In 1681 or 1682, the Siamese king Narai who was seeking to reduce Dutch and English influence, named the French medical missionary Brother Rene Charbonneau, as the Governor of Phuket, he held that position until 1685 when the new governor (another Frenchman) Sieur de Billy was installed as governor of the island. The French were expelled from Siam in 1688 however, following the 1688 Siamese revolution, and on April 10, 1689, a French general led an expedition to re-capture the island of Phuket in an attempt to restore some sort of French control in Siam. The occupation of the island failed, and the French left in January 1690.
The Burmese attacked Phuket in 1785. a British East India Company Captain Francis Light was passing by the island, and sent word to the local administration that he had observed Burmese forces preparing to attack.

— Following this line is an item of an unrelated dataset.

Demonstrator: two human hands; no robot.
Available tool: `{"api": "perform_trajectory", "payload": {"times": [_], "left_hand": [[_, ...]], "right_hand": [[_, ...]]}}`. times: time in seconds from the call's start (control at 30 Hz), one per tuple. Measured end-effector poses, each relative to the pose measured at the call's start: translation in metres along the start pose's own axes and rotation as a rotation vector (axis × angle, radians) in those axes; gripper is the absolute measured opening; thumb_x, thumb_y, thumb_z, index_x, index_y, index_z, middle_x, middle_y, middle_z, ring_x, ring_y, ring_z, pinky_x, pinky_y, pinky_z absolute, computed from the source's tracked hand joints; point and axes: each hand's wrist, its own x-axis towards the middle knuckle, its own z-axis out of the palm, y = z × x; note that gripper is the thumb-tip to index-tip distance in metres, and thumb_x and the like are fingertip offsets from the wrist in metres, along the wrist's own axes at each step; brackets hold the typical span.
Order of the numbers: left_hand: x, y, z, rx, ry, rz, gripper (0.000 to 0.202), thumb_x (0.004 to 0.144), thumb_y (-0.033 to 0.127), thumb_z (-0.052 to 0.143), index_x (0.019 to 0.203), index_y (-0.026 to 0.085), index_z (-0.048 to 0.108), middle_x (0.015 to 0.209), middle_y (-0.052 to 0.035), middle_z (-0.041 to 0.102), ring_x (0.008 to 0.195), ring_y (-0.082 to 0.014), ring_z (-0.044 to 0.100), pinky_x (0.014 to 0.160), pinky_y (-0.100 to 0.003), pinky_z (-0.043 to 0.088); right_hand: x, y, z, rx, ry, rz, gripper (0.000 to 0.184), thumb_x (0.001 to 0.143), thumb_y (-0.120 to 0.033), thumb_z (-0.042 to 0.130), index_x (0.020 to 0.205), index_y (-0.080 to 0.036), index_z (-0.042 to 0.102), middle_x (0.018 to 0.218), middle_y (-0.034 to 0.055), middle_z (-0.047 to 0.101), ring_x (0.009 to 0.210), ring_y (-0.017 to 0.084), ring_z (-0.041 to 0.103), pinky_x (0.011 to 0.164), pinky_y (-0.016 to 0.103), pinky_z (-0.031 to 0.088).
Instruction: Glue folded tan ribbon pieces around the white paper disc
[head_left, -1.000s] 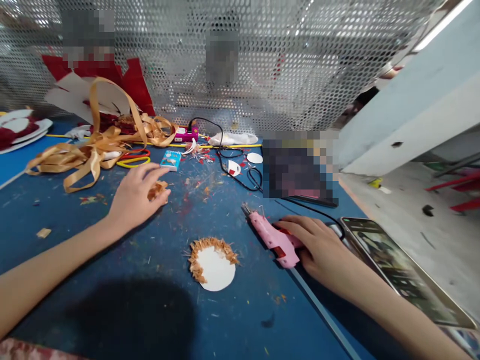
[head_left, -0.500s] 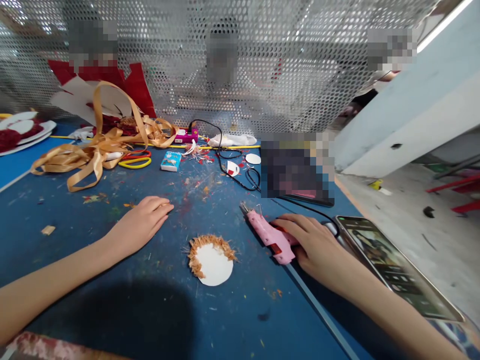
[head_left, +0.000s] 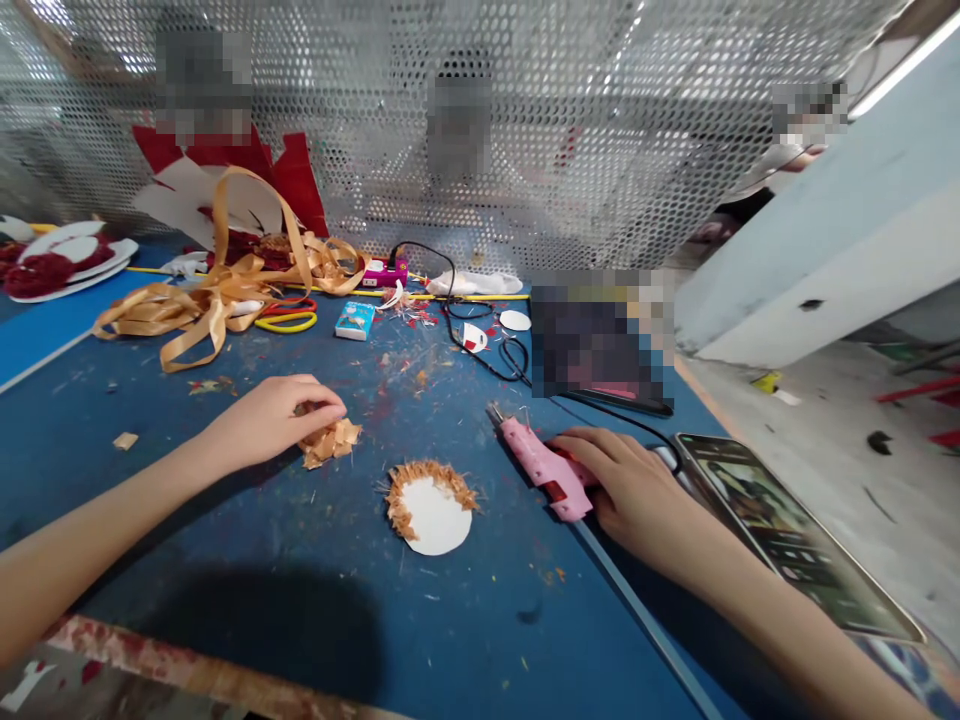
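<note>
My left hand [head_left: 281,415] is bent over a small heap of cut gold ribbon pieces [head_left: 331,444], fingers curled into it; the fingertips are partly hidden. My right hand [head_left: 630,480] is closed around the handle of a pink glue gun [head_left: 547,467] that lies on the table, nozzle pointing away and left. A long glue stick [head_left: 637,605] sticks out of its back toward me. Between both hands lies a white paper disc [head_left: 441,520], its far and left edge covered with pleated gold ribbon pieces.
Looped gold ribbon [head_left: 199,315], scissors [head_left: 289,318], a small blue box [head_left: 355,321] and a purple power block [head_left: 385,272] lie at the back left. A black cord [head_left: 499,375] crosses toward the glue gun. A phone [head_left: 795,535] lies at the right edge. Perforated metal [head_left: 360,150] closes the back.
My left hand has shifted from lying flat to curling over the ribbon heap, which now shows. My right hand stays on the glue gun. The view has turned slightly left.
</note>
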Motion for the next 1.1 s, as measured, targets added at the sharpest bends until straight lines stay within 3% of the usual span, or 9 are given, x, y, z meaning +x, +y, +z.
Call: {"api": "perform_trajectory", "payload": {"times": [0.1,0.3,0.4,0.5,0.6,0.73,0.8,0.93,1.1], "left_hand": [[0.003,0.005,0.007,0.039,0.007,0.000,0.044,0.093,0.054,0.042,0.093,0.022,0.072,0.099,-0.0072,0.067,0.095,-0.0230,0.062,0.085,-0.035,0.047],[0.012,0.016,0.006,0.038,-0.106,-0.004,0.026,0.079,0.044,0.061,0.075,0.019,0.069,0.085,-0.0065,0.063,0.079,-0.0220,0.060,0.067,-0.029,0.044],[0.017,0.018,0.003,-0.045,-0.152,0.007,0.026,0.082,0.039,0.057,0.071,0.019,0.068,0.080,-0.0052,0.065,0.073,-0.0193,0.062,0.064,-0.027,0.044],[0.018,0.018,0.002,-0.163,-0.145,-0.004,0.031,0.087,0.041,0.050,0.080,0.019,0.069,0.078,-0.0031,0.070,0.072,-0.0184,0.065,0.064,-0.026,0.046],[0.016,0.017,0.001,-0.268,-0.065,-0.031,0.035,0.089,0.044,0.048,0.086,0.018,0.071,0.081,-0.0038,0.074,0.075,-0.0207,0.067,0.069,-0.030,0.049],[0.014,0.013,0.003,-0.409,0.112,-0.043,0.031,0.085,0.044,0.055,0.092,0.020,0.074,0.112,-0.0057,0.073,0.106,-0.0251,0.064,0.097,-0.036,0.045],[0.014,0.011,0.005,-0.488,0.203,-0.063,0.030,0.083,0.043,0.059,0.095,0.020,0.075,0.117,-0.0060,0.071,0.113,-0.0255,0.061,0.102,-0.036,0.043],[0.017,0.007,0.011,-0.651,0.345,-0.129,0.036,0.081,0.044,0.062,0.103,0.018,0.072,0.105,-0.0083,0.075,0.098,-0.0248,0.069,0.091,-0.037,0.054],[0.019,0.003,0.014,-0.775,0.396,-0.156,0.037,0.082,0.048,0.060,0.097,0.015,0.070,0.082,-0.0079,0.075,0.067,-0.0215,0.072,0.066,-0.034,0.060]], "right_hand": [[0.000,-0.001,-0.001,-0.009,-0.002,-0.002,0.051,0.073,-0.004,0.040,0.115,-0.021,0.062,0.117,0.0096,0.064,0.104,0.027,0.059,0.086,0.044,0.050],[0.001,-0.005,-0.003,-0.024,-0.005,-0.001,0.052,0.072,-0.002,0.040,0.116,-0.020,0.062,0.118,0.0098,0.064,0.104,0.026,0.060,0.085,0.042,0.050],[0.001,-0.006,-0.004,-0.036,-0.010,-0.003,0.052,0.073,-0.002,0.040,0.116,-0.020,0.062,0.118,0.0099,0.065,0.105,0.027,0.060,0.085,0.042,0.050],[0.001,-0.008,-0.005,-0.053,-0.010,-0.008,0.052,0.074,-0.002,0.039,0.117,-0.019,0.062,0.119,0.0101,0.065,0.103,0.026,0.060,0.085,0.042,0.050],[0.001,-0.008,-0.005,-0.083,-0.018,-0.008,0.053,0.074,-0.001,0.039,0.118,-0.018,0.062,0.120,0.0100,0.064,0.106,0.027,0.060,0.085,0.042,0.050],[0.001,-0.008,-0.005,-0.109,-0.027,-0.018,0.053,0.073,0.000,0.039,0.119,-0.018,0.062,0.120,0.0098,0.065,0.106,0.027,0.060,0.085,0.041,0.049],[0.001,-0.008,-0.004,-0.118,-0.029,-0.014,0.053,0.074,-0.001,0.040,0.119,-0.018,0.061,0.120,0.0100,0.064,0.107,0.027,0.059,0.085,0.041,0.049],[0.000,-0.008,-0.003,-0.132,-0.046,-0.005,0.053,0.076,-0.001,0.040,0.122,-0.018,0.060,0.123,0.0100,0.063,0.109,0.028,0.059,0.087,0.042,0.049],[0.000,-0.009,-0.004,-0.133,-0.043,-0.006,0.053,0.076,-0.001,0.040,0.122,-0.019,0.060,0.123,0.0097,0.063,0.109,0.028,0.059,0.087,0.041,0.048]]}}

Khunying Jan, the wife of the recently deceased governor, and her sister Mook then assembled what forces they could. After a month-long siege, the Burmese were forced to retreat on March 1785. The two women became local heroines, receiving the honorary titles "Thao Thep Kasatri and Thao Sri Sunthon from King Raman I.
During the reign of King Chuklalongkorn (Rama V), Phuket became the administrative center of the tin-producing southern provinces. In 1933 Phuket became a province by itself.
Phuket is the biggest island in Thailand, located in the Andaman Sea off southern Thailand. The island is mostly mountainous with a mountain range in the west of the island from the north to the south. The mountains of Phuket form the southern end of the Phuket Mountain Range, which ranges for 440 km from the Kra Isthmus.